夏休み、千葉から北海道の祖父母の家に行くために車で東北を北上する道で行った。地図で見ると近い東北も、車でいくと時間がかかり、ご飯を食べても寝て起きてもまだ到着しなかった。
「あとどれ位でつくの?」
何度も聞いてみた。高速道路で寄り道をしたり、細い山道をくねくね登りながら目的地に着いたのは、夕方くらいだった。
車を降りても、
「ここ?」
何時間も掛けてここに着いたことは納得が行かない景色だった。
近くを見回すと山、駐車場、小川だけ。車から降りられた事は嬉しいことだったが、楽しい所ではないな。っと感じた。
岩手県、龍泉洞。入口を入ると空気が変わった。
夏の暑さは消え、涼しいを通りこし寒いくらいの気温。薄暗い洞窟を進んで行くとあちこちから水がぽたぽたと落ち、不思議な壁を作っていた。ツルツルに見える岩も、触ってみるとザラッとしてびっくりした。

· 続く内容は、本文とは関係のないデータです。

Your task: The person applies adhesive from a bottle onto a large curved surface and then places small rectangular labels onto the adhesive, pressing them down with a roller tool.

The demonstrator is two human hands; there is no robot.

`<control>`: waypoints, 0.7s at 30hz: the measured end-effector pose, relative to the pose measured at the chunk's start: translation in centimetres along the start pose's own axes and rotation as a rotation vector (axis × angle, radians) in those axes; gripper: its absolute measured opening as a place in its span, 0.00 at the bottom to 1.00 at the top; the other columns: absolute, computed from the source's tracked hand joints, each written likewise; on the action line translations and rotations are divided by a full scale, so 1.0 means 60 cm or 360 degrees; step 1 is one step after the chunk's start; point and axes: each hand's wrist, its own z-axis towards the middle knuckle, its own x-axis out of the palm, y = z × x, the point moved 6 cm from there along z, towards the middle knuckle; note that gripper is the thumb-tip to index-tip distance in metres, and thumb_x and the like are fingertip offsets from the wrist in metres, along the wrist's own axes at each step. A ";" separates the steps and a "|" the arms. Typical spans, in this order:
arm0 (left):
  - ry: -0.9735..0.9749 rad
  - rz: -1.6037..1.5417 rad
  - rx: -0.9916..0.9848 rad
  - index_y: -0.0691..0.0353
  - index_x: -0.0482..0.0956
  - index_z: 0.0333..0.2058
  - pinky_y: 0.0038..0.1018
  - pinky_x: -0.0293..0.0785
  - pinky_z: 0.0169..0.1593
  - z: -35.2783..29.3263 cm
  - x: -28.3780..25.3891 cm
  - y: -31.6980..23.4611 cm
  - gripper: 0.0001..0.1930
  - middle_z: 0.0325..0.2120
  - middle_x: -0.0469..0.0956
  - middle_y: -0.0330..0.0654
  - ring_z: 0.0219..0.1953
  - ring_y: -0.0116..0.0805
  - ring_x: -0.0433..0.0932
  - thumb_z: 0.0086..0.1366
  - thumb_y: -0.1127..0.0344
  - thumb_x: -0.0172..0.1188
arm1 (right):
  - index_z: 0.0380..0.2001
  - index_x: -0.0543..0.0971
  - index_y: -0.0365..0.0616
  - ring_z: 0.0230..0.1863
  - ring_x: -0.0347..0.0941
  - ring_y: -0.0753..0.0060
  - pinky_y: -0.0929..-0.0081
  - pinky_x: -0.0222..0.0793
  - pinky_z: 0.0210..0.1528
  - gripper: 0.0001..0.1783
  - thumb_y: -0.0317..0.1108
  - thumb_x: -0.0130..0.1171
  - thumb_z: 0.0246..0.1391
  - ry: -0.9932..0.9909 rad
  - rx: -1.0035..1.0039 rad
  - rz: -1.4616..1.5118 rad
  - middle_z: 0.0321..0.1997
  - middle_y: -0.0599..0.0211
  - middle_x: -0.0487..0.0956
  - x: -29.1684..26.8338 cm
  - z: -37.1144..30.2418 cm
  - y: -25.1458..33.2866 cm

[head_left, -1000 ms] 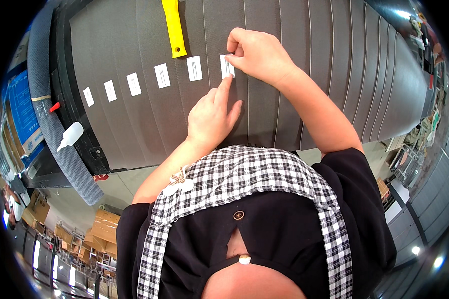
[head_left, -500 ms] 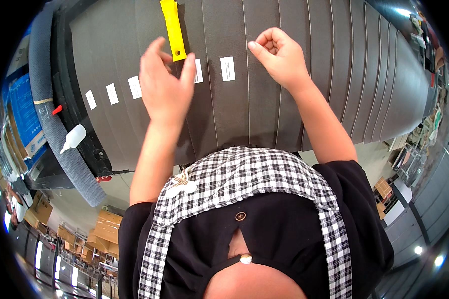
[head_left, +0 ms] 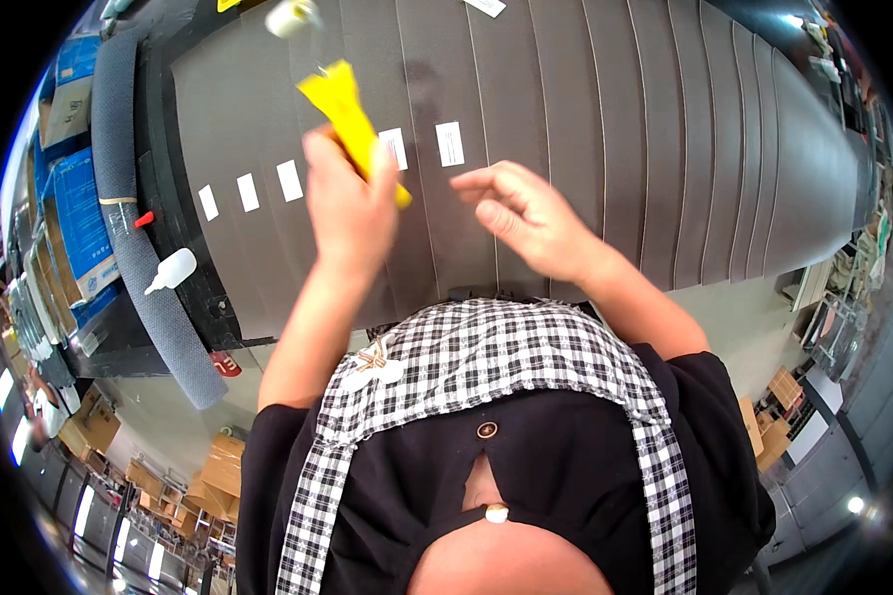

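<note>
We are clasping the yellow handle [head_left: 350,111] inside our left grip [head_left: 352,220], best held steady and clear of the label [head_left: 449,144] lying up-left of our right grip [head_left: 534,220], which is looking loosely spread and empty.

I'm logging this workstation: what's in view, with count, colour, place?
Sheet: 1, dark, centre
Labels: at least 5, white, row on sheet
Slip: 1, white, top
Handle: 1, yellow, upper centre
Roll: 1, white, top
Bottle: 1, white, left
Tube: 1, grey, left
Small piece: 1, red, by tube
Packages: several, blue, left
Boxes: several, brown, lower left
Apron: 1, black-white, lower centre
Shirt: 1, black, lower centre
Left grip: 1, around handle
Right grip: 1, over sheet
</note>
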 end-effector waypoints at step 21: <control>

案内板通りに進んで行くと、見えたのは突然の青い世界。どこまでも透明な青い水。どのくらい深いのか、底がどこか分からなくなるような綺麗な水を見つけた。豊富な地下水からできる地底湖だと教えてもらった。わたしの知っている水とは全く違うキレイなキレイな水に触ってみたかった。でももし、落ちたらと思うと身を乗り出すのも、手を伸ばして写真をとるのも怖いくらいの景色だった。
迷路のような道を進みながら龍泉洞を出たときは、暖かい温度と、光にほっとした。
何百年も前からここにあった洞窟と湧き水を見ることが出来て、この旅行が忘れられないものになった。